[WHAT NEEDS TO BE DONE]: Restate the listing below word for word; no pictures belong in the copy.

====== GIVEN INFORMATION ======

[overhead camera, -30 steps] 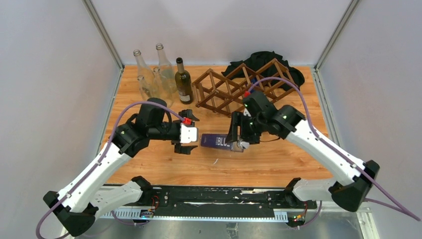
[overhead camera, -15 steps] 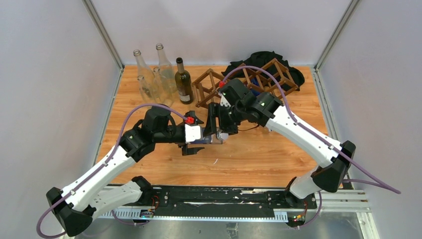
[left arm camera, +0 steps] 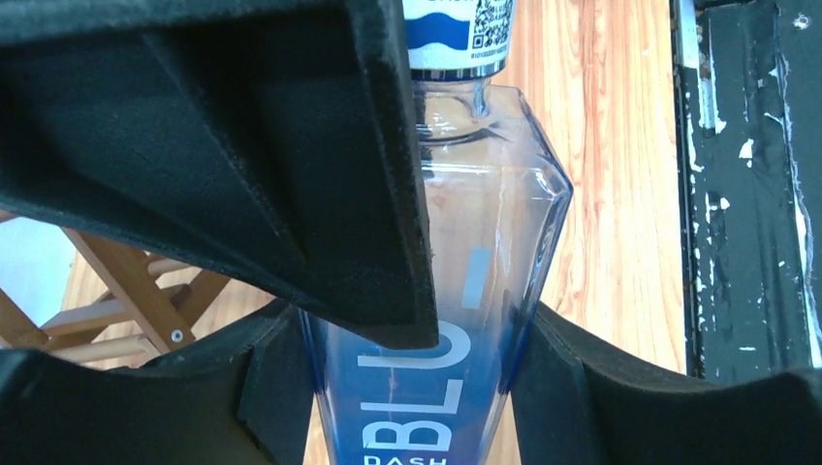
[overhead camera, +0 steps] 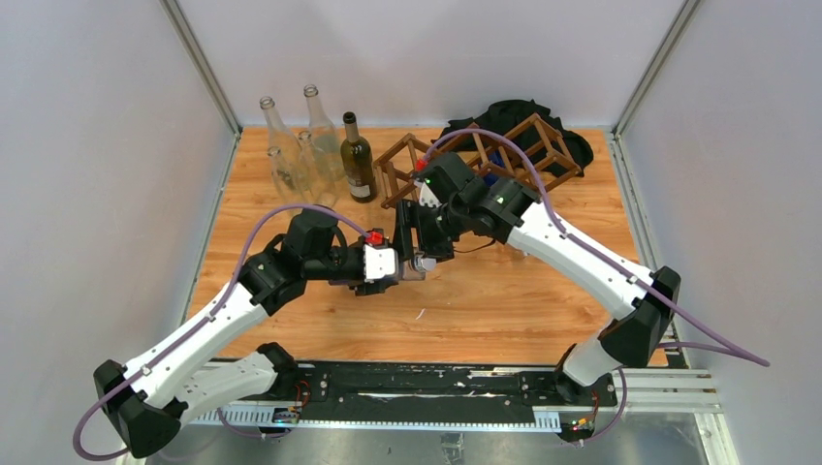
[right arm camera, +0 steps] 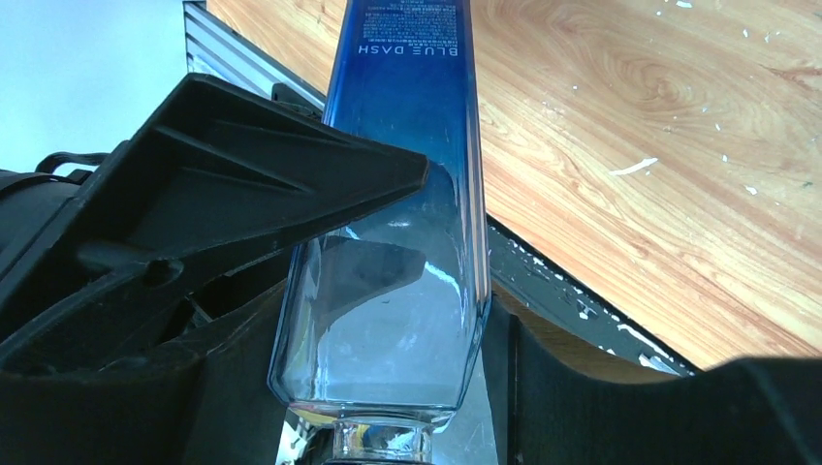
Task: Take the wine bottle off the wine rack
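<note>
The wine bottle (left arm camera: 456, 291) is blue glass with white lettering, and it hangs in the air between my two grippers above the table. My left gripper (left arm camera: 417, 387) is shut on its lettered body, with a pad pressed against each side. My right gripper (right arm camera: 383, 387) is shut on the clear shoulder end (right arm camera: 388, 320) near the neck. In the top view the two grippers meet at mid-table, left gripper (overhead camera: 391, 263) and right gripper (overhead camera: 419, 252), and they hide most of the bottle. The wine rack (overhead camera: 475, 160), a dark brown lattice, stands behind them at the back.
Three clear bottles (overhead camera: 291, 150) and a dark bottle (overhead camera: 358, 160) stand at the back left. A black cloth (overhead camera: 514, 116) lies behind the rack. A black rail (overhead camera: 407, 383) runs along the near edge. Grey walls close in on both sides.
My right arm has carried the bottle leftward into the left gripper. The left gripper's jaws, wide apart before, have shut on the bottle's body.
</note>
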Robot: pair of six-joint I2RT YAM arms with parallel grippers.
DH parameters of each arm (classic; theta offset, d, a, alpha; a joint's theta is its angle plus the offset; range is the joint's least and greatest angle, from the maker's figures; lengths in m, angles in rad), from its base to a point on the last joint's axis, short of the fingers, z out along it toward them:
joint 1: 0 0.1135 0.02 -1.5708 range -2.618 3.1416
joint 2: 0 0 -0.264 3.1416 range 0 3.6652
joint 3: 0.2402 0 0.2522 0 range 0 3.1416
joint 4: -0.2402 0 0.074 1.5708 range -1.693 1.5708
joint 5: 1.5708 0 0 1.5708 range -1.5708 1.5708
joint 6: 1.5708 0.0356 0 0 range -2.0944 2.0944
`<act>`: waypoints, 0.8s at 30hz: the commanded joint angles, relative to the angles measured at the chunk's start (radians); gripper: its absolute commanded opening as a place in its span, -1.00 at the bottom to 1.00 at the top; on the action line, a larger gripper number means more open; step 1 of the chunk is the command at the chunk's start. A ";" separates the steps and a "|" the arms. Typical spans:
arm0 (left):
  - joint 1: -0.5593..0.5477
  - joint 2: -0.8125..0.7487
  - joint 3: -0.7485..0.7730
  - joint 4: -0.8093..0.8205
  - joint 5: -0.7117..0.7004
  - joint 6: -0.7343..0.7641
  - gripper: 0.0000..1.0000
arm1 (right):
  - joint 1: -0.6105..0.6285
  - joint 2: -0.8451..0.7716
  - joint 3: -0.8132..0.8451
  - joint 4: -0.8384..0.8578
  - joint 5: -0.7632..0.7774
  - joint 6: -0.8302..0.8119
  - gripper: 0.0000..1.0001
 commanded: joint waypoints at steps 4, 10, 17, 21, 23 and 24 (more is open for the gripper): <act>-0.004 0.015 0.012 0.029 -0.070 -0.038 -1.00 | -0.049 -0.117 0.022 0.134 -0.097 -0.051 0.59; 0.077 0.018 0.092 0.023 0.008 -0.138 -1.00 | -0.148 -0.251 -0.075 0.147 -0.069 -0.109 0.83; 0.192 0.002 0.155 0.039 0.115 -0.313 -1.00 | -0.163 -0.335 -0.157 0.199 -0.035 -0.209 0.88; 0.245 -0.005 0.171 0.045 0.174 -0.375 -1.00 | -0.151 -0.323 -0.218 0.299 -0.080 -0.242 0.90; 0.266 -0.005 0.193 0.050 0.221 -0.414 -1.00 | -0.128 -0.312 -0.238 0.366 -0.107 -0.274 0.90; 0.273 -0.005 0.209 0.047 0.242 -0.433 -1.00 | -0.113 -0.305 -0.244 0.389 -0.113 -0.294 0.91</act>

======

[EXERCISE SOLUTION]:
[overhead camera, -30 steps] 
[overhead camera, -15 steps] 
[left arm camera, +0 steps] 
[overhead camera, +0 steps] 
[right arm camera, +0 steps] 
Task: Take the wine bottle off the wine rack
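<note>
The wine bottle (left arm camera: 456, 291) is blue glass with white lettering, and it hangs in the air between my two grippers above the table. My left gripper (left arm camera: 417, 387) is shut on its lettered body, with a pad pressed against each side. My right gripper (right arm camera: 383, 387) is shut on the clear shoulder end (right arm camera: 388, 320) near the neck. In the top view the two grippers meet at mid-table, left gripper (overhead camera: 391, 263) and right gripper (overhead camera: 419, 252), and they hide most of the bottle. The wine rack (overhead camera: 475, 160), a dark brown lattice, stands behind them at the back.
Three clear bottles (overhead camera: 291, 150) and a dark bottle (overhead camera: 358, 160) stand at the back left. A black cloth (overhead camera: 514, 116) lies behind the rack. A black rail (overhead camera: 407, 383) runs along the near edge. Grey walls close in on both sides.
My right arm has carried the bottle leftward into the left gripper. The left gripper's jaws, wide apart before, have shut on the bottle's body.
</note>
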Robot: pair of six-joint I2RT YAM arms with parallel grippers.
DH parameters of each arm (classic; theta offset, d, a, alpha; a joint's theta is its angle plus the offset; range is the joint's least and greatest angle, from the maker's figures; lengths in m, angles in rad), from its base to a point on the last joint's axis, short of the fingers, z out along it toward them:
joint 1: 0 0.1135 0.02 -1.5708 range -2.618 3.1416
joint 2: 0 0 -0.264 3.1416 range 0 3.6652
joint 3: 0.2402 0 0.2522 0 range 0 3.1416
joint 4: -0.2402 0 0.074 1.5708 range -1.693 1.5708
joint 5: 1.5708 0 0 1.5708 range -1.5708 1.5708
joint 6: 1.5708 0.0356 0 0 range -2.0944 2.0944
`<act>`: waypoints, 0.8s at 30hz: the commanded joint angles, relative to the angles measured at the chunk's start (radians); gripper: its absolute commanded opening as a place in its span, -1.00 at the bottom to 1.00 at the top; on the action line, a larger gripper number means more open; step 1 of the chunk is the command at the chunk's start. A ";" separates the steps and a "|" the arms. Typical spans:
arm0 (left):
  - joint 1: -0.5593..0.5477
  - joint 2: -0.8125..0.7487
  - joint 3: -0.7485..0.7730
  - joint 4: -0.8093..0.8205
  - joint 5: -0.7117..0.7004
  - joint 6: -0.7343..0.7641
  - gripper: 0.0000..1.0000
arm1 (right):
  - joint 1: -0.6105..0.6285
  - joint 2: -0.8451..0.7716
  - joint 3: -0.8132..0.8451
  - joint 4: -0.8384..0.8578
  - joint 5: -0.7632..0.7774
  - joint 6: -0.8302..0.8119
  - gripper: 0.0000..1.0001
 commanded: joint waypoints at steps 4, 10, 17, 21, 23 and 24 (more is open for the gripper): <act>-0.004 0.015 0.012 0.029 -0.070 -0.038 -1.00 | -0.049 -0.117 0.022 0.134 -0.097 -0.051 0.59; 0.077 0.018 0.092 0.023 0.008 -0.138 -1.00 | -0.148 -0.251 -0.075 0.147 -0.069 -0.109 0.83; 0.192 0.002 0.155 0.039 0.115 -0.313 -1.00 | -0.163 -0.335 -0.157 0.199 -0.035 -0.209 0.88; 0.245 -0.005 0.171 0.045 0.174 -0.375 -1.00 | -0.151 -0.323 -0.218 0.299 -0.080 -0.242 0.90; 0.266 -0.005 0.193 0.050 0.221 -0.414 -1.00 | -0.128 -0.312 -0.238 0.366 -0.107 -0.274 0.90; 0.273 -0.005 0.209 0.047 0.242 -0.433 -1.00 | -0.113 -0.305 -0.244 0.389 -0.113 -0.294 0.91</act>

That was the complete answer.